Павел отчаянным жестом протянул руку к столу, где по утрам лежала подушка с кислородом. Добре понял, взял его на руки, как ребенка, и бегом понес в комнату. Стены сотрясались от его гулких шагов.
— Живо шприц и дилауден с атропином для доктора Штефэнеску, — бросил он на ходу сестре, проходившей по коридору. — Так что же нужно актеру? — спросил он снова, склонившись над кроватью Павла и держа у его рта кислородную подушку.

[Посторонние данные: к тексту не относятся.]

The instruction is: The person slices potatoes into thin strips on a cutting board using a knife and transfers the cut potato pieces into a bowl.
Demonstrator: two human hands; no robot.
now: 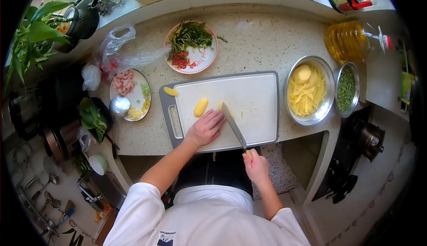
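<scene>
A pale yellow piece of potato (220, 105) sits on the upper middle of the cutting board (274, 112), just beside the tip end of your knife (234, 125). Your left hand (207, 128) reaches over the board with fingers close together and fingertips at that piece; they cover part of it, so you cannot tell how firmly they pinch. Your right hand (256, 167), past the board's near edge, is closed around the handle, and the blade slants up and leftward across the white surface. A larger yellow chunk (201, 107) lies left of your fingertips, and a curved yellow slice (171, 91) rests at the board's far left corner. Thin scraps dot the surface right of the blade.

To the right on the worktop (258, 37), a metal bowl (329, 96) holds yellow strips with a rounded yellow lump on top; beside it stands a smaller bowl (358, 88) of chopped greens, with an oil bottle (344, 40) behind. Beyond the board, a pink-rimmed plate (199, 62) carries greens and chopped red pieces. At your left, another plate (130, 98) bears pink meat and pale minced bits, near a crumpled plastic bag (116, 41).
</scene>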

— Метрассу с гидразидом… прямо в легкие!
— И я так думаю, — довольно произнес Добре и разбил ампулу своими толстыми уверенными пальцами.

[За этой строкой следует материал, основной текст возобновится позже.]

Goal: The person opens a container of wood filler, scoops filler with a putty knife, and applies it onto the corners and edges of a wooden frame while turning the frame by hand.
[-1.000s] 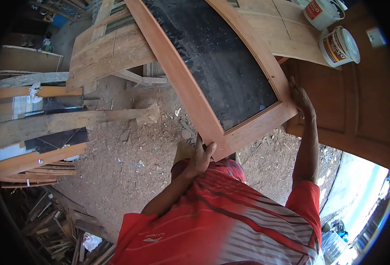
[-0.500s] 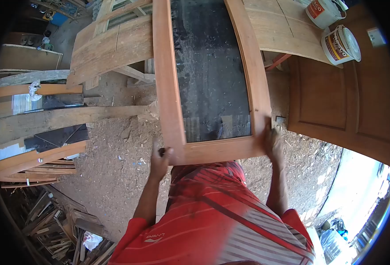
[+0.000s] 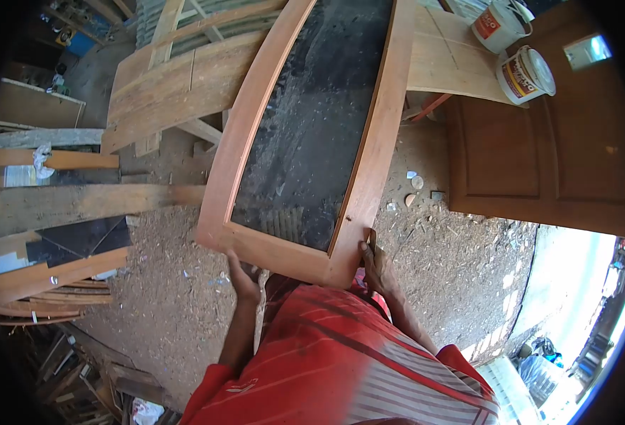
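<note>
A long wooden-framed panel [image 3: 277, 258] with a dark, dusty inset [image 3: 312, 127] stretches away from my body, resting over the plywood bench at its far part. Its near end is tilted, the right corner closer to me. At the near left corner, my left hand [image 3: 243, 280] is against the lower edge, thumb up and the other fingers curled partly beneath the rail. My right hand [image 3: 377, 268] grips the right stile near its corner, thumb along the side; the fingertips underneath are hidden. The red shirt [image 3: 298, 347] touches or nearly touches the near rail.
Plywood boards [image 3: 178, 92] form the bench on the left. Two white buckets [image 3: 525, 76] stand on its right part. A brown panelled door [image 3: 532, 156] leans at right. Stacked boards [image 3: 64, 202] and scrap wood [image 3: 64, 375] lie left. Shavings cover the floor [image 3: 447, 276].
The near end of the framed panel has swung left and turned at an angle. Both hands have moved with it, the right hand leftward and slightly down.
</note>
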The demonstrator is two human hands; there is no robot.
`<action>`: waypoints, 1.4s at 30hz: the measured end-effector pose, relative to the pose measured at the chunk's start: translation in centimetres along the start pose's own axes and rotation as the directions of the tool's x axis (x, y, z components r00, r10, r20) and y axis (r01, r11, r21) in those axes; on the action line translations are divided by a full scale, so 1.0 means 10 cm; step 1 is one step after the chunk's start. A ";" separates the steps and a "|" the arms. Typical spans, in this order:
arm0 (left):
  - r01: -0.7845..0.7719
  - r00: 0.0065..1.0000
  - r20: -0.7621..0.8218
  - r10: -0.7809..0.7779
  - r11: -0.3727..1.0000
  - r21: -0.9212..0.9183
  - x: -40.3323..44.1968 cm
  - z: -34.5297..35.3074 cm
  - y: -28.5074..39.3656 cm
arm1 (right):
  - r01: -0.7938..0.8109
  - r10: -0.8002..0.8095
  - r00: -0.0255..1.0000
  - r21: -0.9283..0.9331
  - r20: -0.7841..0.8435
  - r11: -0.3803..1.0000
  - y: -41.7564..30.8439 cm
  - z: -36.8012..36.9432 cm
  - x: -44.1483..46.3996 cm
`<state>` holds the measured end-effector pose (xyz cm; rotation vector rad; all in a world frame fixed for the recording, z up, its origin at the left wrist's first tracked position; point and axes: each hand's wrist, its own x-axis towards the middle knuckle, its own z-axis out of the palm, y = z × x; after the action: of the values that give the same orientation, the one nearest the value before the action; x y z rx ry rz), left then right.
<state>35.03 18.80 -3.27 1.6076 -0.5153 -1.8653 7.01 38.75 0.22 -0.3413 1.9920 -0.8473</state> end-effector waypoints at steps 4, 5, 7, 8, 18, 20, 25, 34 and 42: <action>-0.233 0.970 0.085 0.230 0.972 0.030 0.03 0.31 -0.13 | 0.192 -0.170 0.970 0.113 -0.176 0.975 -0.10 -0.02 0.23; -0.232 0.969 0.094 0.228 0.972 0.030 0.06 0.34 -0.08 | 0.148 -0.127 0.980 0.132 -0.155 0.980 -0.17 -0.08 0.27; -0.305 0.948 0.116 0.296 0.950 0.068 0.22 0.38 0.01 | 0.109 -0.093 0.988 0.130 -0.122 0.986 -0.26 -0.13 0.41; -0.345 0.934 0.130 0.332 0.935 0.088 0.34 0.40 0.09 | 0.142 -0.127 0.984 0.127 -0.122 0.982 -0.32 -0.12 0.50; -0.490 0.872 0.157 0.464 0.822 0.290 1.54 0.63 0.89 | 0.210 -0.232 0.970 0.241 0.066 0.947 -0.93 0.03 1.23; -0.494 0.868 0.136 0.478 0.806 0.326 1.46 0.85 1.12 | 0.219 -0.239 0.966 0.186 0.095 0.958 -0.99 0.03 1.34; -0.400 0.914 0.098 0.393 0.835 0.378 1.71 0.81 1.36 | 0.218 -0.251 0.955 0.200 0.158 0.955 -1.12 -0.09 1.42; -0.412 0.834 -0.130 0.536 0.763 0.498 1.28 0.91 0.75 | 0.042 -0.027 0.998 0.352 -0.048 0.935 -0.33 -1.46 1.56; -0.398 0.583 -0.089 0.808 0.380 0.835 1.22 1.05 0.80 | -0.068 0.192 0.975 0.668 -0.114 0.741 0.19 -2.81 1.58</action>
<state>25.46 3.66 -5.09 1.8707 -1.5679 -0.5501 -24.91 43.70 -1.57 0.2992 1.6972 -1.4616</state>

Этой ночью у Павла была кровавая рвота, и наутро он не смог подняться с постели и поплестись в лабораторию. Он виновато смотрел на сестру Марию, которая вымыла ему лицо и худые плечи губкой, смоченной теплой водой, смотрел на ее морщинистое лицо и будто просил прощения, что не в силах совладать с собой и, по-видимому, это уже конец.
И в последующие дни он не пошел в лабораторию, лежал у себя на высоких подушках, откуда можно было разглядеть лишь клочок неба. По этому кусочку неба проносились тучи, он становился то ясно-голубым, то свинцовым, осыпающимся большими хлопьями снега. Павел представлял себе, как эти хлопья покрывают холм — сперва пушистым, невесомым слоем, затем холодным бархатом, и в конце концов образуют глубокие, прохладные сугробы нетронутой белизны. Вечером, когда в комнате было темно, он видел звезды — несколько маленьких золотых гвоздочков, вбитых в темный небосвод.

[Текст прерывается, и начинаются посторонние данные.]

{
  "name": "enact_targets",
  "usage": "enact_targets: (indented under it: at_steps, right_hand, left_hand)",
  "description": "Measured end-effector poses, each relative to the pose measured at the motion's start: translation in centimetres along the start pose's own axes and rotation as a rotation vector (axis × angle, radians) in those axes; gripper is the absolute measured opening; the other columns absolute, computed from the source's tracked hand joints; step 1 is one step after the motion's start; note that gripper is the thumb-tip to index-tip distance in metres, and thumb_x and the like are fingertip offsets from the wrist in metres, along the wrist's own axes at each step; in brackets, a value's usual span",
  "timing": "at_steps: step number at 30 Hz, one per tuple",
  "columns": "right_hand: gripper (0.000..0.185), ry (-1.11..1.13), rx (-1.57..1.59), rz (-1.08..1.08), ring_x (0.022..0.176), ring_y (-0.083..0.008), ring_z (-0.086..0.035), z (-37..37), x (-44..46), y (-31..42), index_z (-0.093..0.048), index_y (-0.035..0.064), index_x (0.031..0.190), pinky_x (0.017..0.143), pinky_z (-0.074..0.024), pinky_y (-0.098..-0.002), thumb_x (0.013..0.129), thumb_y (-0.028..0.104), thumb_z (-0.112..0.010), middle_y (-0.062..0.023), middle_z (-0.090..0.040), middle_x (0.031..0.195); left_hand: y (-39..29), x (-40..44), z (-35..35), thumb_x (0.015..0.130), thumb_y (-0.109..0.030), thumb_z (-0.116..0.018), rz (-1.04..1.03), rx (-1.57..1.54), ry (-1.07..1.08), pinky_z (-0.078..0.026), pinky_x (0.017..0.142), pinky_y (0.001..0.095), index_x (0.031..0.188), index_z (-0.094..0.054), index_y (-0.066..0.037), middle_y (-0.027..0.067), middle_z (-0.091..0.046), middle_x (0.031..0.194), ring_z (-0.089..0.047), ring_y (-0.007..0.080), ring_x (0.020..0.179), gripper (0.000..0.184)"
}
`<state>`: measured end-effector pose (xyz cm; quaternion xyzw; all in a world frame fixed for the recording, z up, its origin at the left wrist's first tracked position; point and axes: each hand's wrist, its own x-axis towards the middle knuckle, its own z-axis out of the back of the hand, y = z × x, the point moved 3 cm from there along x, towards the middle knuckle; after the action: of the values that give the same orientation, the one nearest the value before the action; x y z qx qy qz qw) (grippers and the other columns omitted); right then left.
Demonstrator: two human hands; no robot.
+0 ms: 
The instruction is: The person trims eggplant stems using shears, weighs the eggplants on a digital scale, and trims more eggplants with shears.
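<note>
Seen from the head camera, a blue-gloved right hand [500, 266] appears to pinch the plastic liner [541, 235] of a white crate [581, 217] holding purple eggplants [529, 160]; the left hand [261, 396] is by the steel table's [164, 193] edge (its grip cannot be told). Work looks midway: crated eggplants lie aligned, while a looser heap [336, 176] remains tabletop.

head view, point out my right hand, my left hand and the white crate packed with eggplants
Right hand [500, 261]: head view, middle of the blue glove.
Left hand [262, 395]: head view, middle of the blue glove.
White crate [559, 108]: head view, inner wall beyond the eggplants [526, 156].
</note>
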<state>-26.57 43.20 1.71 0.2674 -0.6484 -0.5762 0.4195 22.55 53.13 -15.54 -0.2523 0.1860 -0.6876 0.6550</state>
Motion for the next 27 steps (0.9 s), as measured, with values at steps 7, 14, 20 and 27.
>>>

Дежурные врачи все еще приходили к нему по вечерам, но у них был более профессиональный вид, они садились у кровати, щупали пульс, смотрели температурный лист, шутили, рассказывали анекдоты, стараясь ободрить его, — и уходили. После встречи Нового года доктор Добре специально заехал ночью в больницу, чтобы повидать Павла. Тот слушал концерт Моцарта, сидя за столом с кислородной подушкой у рта и прильнув ухом к динамику. Толстые стекла очков сильно блестели, а пальцы с синими ногтями сжимали шланг от кислородной подушки. Глаза были закрыты, губы — серые.